Requirement
Please repeat, from the entries that follow, the lines from the one containing "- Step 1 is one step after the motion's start" through the one containing "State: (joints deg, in" exactly, adding nothing.

** Opening Stored data block **

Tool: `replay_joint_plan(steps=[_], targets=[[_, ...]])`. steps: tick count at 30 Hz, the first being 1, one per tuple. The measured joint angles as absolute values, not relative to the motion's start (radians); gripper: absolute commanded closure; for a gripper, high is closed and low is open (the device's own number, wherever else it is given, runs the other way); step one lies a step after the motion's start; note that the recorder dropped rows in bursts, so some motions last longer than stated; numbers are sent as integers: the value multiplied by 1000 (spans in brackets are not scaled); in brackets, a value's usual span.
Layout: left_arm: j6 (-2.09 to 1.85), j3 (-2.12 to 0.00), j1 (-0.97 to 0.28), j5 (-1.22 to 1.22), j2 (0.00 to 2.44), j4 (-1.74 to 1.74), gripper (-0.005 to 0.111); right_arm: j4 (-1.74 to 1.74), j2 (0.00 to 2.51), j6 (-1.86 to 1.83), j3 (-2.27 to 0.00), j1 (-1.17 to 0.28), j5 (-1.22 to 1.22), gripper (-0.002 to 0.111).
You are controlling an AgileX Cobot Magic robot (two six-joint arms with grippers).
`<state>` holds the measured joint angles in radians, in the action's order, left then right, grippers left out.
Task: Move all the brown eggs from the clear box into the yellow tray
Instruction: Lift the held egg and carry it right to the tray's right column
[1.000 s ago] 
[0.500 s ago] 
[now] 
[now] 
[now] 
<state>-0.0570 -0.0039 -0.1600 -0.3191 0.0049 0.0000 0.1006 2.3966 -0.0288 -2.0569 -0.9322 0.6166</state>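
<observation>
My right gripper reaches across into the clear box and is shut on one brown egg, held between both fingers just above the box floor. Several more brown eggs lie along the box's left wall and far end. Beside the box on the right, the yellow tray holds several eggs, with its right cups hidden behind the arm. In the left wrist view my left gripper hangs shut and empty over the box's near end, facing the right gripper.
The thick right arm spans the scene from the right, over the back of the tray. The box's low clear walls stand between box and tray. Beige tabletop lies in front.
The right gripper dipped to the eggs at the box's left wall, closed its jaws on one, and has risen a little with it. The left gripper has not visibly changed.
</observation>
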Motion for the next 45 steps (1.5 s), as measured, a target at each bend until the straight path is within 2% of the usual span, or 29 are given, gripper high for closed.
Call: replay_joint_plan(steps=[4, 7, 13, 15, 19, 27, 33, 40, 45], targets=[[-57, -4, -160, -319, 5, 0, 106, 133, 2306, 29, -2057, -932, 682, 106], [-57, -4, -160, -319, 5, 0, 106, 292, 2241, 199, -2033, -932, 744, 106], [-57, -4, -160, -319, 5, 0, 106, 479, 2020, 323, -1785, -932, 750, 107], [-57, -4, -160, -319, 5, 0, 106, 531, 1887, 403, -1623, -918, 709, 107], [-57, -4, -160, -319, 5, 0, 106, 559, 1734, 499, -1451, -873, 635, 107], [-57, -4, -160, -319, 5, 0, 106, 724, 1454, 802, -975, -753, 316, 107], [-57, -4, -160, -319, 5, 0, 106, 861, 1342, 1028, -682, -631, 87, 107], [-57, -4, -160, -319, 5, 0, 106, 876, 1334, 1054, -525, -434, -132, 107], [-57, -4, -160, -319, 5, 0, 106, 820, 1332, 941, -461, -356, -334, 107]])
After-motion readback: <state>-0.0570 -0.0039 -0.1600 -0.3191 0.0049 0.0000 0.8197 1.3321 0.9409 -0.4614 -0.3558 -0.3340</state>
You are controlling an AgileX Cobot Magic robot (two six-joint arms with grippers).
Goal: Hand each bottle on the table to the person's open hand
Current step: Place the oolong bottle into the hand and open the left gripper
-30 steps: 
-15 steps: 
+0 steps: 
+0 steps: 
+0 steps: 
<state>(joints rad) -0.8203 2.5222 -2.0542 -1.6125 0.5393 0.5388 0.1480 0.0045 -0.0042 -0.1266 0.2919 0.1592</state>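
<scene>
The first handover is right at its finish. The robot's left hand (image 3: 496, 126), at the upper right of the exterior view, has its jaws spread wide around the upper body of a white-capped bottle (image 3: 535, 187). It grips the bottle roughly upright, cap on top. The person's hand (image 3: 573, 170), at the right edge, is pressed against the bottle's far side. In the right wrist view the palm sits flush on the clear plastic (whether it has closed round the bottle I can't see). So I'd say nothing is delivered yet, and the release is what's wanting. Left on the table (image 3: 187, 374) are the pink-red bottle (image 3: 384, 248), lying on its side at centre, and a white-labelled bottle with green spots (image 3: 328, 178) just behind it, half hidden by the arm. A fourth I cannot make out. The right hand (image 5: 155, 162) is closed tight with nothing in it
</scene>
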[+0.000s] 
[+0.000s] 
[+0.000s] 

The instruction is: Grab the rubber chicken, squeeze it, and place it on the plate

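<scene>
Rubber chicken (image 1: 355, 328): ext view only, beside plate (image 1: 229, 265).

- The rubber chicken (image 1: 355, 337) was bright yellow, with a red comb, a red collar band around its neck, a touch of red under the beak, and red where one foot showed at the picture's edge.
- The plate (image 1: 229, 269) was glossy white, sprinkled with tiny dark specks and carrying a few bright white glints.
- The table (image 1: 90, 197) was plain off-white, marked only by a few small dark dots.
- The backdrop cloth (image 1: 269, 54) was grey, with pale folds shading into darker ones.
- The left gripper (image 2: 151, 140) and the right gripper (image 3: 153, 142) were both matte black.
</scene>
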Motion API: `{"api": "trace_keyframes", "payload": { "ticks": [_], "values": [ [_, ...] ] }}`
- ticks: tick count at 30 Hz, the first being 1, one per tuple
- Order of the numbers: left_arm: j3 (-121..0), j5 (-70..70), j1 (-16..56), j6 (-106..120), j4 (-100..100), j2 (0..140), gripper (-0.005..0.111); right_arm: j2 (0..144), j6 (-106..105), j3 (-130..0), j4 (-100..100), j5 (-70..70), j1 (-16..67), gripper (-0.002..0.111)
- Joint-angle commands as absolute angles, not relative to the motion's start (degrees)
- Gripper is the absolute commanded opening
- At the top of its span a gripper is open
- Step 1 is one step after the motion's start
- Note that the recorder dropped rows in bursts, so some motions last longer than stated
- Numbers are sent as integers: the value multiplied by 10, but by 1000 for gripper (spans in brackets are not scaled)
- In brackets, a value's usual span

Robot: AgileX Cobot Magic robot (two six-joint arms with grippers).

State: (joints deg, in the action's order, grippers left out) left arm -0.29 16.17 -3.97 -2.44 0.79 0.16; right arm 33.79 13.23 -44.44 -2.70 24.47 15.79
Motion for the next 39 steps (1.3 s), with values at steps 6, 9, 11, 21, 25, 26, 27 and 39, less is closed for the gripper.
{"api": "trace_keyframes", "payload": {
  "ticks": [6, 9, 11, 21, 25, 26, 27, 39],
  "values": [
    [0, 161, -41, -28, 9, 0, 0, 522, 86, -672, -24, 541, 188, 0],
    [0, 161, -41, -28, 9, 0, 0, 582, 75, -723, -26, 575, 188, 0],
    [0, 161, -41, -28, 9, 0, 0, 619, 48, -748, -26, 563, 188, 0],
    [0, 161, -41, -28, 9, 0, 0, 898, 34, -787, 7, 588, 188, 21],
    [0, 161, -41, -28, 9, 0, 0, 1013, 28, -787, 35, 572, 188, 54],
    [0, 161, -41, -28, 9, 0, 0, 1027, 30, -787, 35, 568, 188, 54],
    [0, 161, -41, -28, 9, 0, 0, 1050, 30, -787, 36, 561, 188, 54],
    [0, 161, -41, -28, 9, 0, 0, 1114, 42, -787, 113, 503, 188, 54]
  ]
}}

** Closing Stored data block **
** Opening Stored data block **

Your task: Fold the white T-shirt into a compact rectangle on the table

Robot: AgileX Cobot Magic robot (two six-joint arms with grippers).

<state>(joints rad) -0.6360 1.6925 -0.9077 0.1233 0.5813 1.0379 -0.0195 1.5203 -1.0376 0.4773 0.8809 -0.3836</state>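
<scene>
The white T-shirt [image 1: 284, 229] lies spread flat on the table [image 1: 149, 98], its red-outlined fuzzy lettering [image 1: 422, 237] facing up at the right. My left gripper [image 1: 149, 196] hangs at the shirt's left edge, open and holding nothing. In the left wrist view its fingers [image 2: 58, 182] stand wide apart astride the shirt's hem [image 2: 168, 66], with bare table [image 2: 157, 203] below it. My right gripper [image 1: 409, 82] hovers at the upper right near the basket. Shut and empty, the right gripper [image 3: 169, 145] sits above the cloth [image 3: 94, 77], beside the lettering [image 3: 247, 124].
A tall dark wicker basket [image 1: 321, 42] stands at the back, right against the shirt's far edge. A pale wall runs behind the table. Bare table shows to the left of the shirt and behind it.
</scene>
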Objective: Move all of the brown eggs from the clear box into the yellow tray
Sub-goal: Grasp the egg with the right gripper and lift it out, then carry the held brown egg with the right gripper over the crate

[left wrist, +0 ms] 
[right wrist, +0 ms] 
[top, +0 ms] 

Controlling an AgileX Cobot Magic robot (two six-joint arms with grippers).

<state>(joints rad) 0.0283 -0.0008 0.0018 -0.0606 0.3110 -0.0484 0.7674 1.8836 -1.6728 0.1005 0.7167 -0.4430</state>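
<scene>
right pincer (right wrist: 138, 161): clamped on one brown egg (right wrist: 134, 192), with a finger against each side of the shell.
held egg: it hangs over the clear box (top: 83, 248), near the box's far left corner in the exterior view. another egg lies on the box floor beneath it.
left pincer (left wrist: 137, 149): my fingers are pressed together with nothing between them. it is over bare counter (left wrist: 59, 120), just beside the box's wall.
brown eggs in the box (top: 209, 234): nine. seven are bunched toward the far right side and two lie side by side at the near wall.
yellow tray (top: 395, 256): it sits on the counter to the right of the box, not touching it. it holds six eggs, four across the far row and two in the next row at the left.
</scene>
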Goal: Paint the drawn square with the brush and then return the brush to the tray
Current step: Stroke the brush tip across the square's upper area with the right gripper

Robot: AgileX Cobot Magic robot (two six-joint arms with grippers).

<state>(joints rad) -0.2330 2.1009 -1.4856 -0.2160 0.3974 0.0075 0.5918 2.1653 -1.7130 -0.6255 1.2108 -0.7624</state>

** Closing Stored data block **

Reply to the exercise
- Step 1 is one step after the motion's start
- Note that the recorder dropped rows in bursts, so some motions last longer than stated
- Numbers are sent as integers: the value multiplied by 10, but by 1000 for gripper (spans in brackets are not scaled)
- In brackets, a value's usual span

Robot: AgileX Cobot Magic robot (two six-joint arms with grippers).

State: (joints deg, in the action's order, grippers left out) left arm -0.29 16.17 -3.97 -2.44 0.79 0.16; right arm 33.79 13.23 -44.44 -2.70 24.47 15.79

Nothing else remains to be done for this exercise.